You can now play with the demo of @axa-fr/react-oidc, it will probably help you better understand the rest of the article.

Introduction to the demo of @axa-fr/react-oidc and OpenID Connect (OIDC) — YouTube

Introduction

In this article, I will start by explaining some prerequisites, then the OAuth 2.0 protocol, then I will present the advantages of OIDC that build on Oauth 2.0 and complements it. Finally, I will introduce why @axa-fr/react-oidc is a real innovation in terms of security and simplicity.

Preamble

Authentication, identification and authorization management are central and very technical things; often overlooked, they generate enormous additional costs for each application and in the overall management of information systems.

OAuth 2.0 is a protocol for managing permissions. Unfortunately, there are no details on how to implement it technically. As a result, each implementation is different.

OpenID Connect (OIDC) is the next step. It is an identification layer based on the OAuth 2.0 protocol. It normalizes the technical part via a REST API and standardizes the retrieval of credentials.
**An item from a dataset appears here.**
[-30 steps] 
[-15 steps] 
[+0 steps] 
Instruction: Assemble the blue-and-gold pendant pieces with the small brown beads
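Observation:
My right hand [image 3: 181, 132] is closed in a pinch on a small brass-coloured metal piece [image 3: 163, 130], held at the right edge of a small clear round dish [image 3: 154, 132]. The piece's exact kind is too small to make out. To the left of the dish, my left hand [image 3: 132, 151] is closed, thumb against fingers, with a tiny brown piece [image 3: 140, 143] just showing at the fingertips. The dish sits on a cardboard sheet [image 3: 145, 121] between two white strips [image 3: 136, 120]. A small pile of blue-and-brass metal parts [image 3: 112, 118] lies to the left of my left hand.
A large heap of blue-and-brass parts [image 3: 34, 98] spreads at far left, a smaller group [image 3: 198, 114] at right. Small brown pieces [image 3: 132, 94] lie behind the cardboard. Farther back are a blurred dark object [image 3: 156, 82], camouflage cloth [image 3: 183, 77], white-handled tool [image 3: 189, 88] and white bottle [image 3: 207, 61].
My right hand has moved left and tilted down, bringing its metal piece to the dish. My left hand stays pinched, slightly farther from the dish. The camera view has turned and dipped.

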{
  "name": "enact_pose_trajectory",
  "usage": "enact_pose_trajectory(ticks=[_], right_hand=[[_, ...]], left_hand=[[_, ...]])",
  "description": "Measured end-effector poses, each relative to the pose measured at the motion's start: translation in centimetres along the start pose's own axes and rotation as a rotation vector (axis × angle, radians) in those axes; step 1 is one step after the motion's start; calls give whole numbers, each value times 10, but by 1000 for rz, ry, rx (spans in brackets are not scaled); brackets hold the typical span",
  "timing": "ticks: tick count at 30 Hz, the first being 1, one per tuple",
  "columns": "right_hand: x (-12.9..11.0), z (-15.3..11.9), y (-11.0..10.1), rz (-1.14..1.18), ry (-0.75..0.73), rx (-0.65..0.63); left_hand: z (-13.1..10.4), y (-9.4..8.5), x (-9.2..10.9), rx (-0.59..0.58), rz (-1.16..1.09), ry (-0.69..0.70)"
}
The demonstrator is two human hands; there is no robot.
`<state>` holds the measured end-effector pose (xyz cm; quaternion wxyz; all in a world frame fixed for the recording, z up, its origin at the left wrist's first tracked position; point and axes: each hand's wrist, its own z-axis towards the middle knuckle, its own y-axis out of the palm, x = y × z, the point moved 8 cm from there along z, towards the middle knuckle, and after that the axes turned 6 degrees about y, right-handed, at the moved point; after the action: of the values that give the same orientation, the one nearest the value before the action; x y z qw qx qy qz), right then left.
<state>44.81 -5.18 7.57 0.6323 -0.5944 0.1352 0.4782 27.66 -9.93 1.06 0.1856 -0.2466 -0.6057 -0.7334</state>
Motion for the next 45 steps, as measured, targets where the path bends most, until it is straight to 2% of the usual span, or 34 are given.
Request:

The result is that the consumer can switch OIDC providers without writing a single piece of code. It also allows you to make OAuth 2.0 compatible with your old authentication systems. It can act as an interface.

Understand the concepts of identification, authorization and authentication

It is necessary to master the distinction between these concepts, because this vocabulary is important to understand the article.

  • Identification : Who are you? Example: Login
    Who can be authenticated? It is often either a person or a machine.
  • Authentication : Are you really that person/machine? Example: Password.
  • Authorization : Does this person/machine have the right to access this resource?

On the HTTP client side, this is transcribed as below

  • Authentication
    Response code HTTP 401, if I am not authenticated and trying to access a private resource
  • Authorization
    Response code HTTP 403, I am authenticated but I do not have the right to access the resource
  • Identification
    It can be carried out in many different ways (form, certificate, validation by an application, etc.).
    If you make an identification via a web form:
    Response code HTTP 400, the information I send by form via HTTP POST is not valid.

OAuth 2 defines 4 distinct roles

  • Resource Owner
    A human or a machine
  • Resource Server
    Hosts data that is protected for access
  • Client Application
    An application requesting data from the resource server.
  • Authorization Server
    Issues access tokens to the client.
OAuth 2 defines 4 distinct roles
OAuth 2 defines 4 distinct roles

Why OAuth 2.O?

Imagine that you start a startup and because you are pragmatic, you realize a “Monolith” well divided into functional areas, domains.

Monolith with multipe domains

Example of functional areas:

  • Order Management
  • Identification, Authentication, Authorization
  • Sending SMS/email
  • Inventory Management, Items
  • Image Management

Super! Your application is successful and is now used by thousands of customers simultaneously around the world. Response times are starting to degrade because your API is under heavy strain.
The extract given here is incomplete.